Et, comme toute race très sélectionnée, la prim’holstein est peu rustique, surtout en zones montagneuses. « C’est une Ferrari dans laquelle on mettrait de l’essence frelatée et que l’on pousserait à 250 sur des chemins de terre. Forcément, ça casse », explique Jean-Michel Denis, qui aime les métaphores mécaniques. « Depuis trente ans, on prêche pour une production plus raisonnée, à cause d’une baisse constante de la consommation mondiale de lait et de l’augmentation du prix des céréales qu’on leur donne à manger. Ce n’est pas pris en compte », regrette le Dr Denis.

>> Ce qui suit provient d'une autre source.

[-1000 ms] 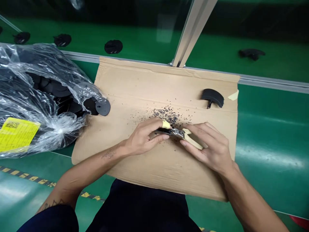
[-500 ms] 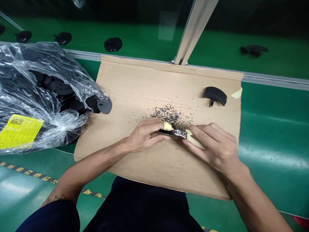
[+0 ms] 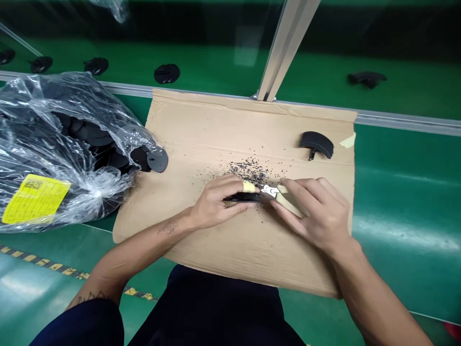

Or, pour conserver un cheptel de trois mille vaches en production, il faut produire sept à huit cents génisses par an. En cause, un taux de renouvellement inimaginable. Le rang moyen de lactation s’élève à 2,4, ce qui représente le nombre de lactations moyen par vache. Et 25 % d’entre elles sont primipares. Dit autrement, chaque vache ne vêlera au mieux que quatre à cinq fois au cours de sa vie sur notre île, alors qu’un bovin peut vivre normalement quinze à vingt ans et qu’une vache peut vêler une fois par an. « Ici, c’est 450 jours entre deux vêlages », précise Jean-Michel Denis. Et encore, ces chiffres ne concernent que les vaches nées à La Réunion, qui ont fini par s’adapter au climat, car on pense que les génisses importées ont une espérance de vie bien plus faible. « Probablement une sur deux sera morte dans deux ans », estime le vétérinaire.
6 000 litres par an
Le problème réside dans une productivité trop importante demandée aux vaches. De l’ordre de 6 000 litres par an. Pour ça, on joue sur l’alimentation. Trop de nourriture trop riche provoque des déchets hépatiques, de « l’acidité ruminale », puis des dermatites, des douleurs, des infections, un contexte inflammatoire global, des mammites, la qualité septique du lait qui baisse et, in fine, la réforme. Pour le régler, il faudrait « ralentir ». « J’ai un client qui a baissé sa production de plus ou moins trente pour cent par animal. En même temps, ses frais en aliments et en vétérinaire ont baissé, il n’a plus d’acidose, il a augmenté l’âge de réforme, et il gagne à peu près la même chose qu’avant, et il dort la nuit », raconte Jean-Michel Denis.
Pour autant, il reste « admiratif » des résultats obtenus par les éleveurs. Mais à quel prix. « En sélectionnant d’autres races, comme on l’a fait en Afrique du Sud ou à Maurice, on pourrait produire du lait, en moindre quantité, mais à haute valeur ajoutée et même faire un très bon fromage à La Réunion. Mais il faudrait savoir sortir du système productiviste qui prévaut depuis les années 60 », plaide le Saint-Louisien. Qui remarque que, « si on faisait autrement, certains auraient énormément à perdre », faisant allusion aux marchands d’aliments par exemple.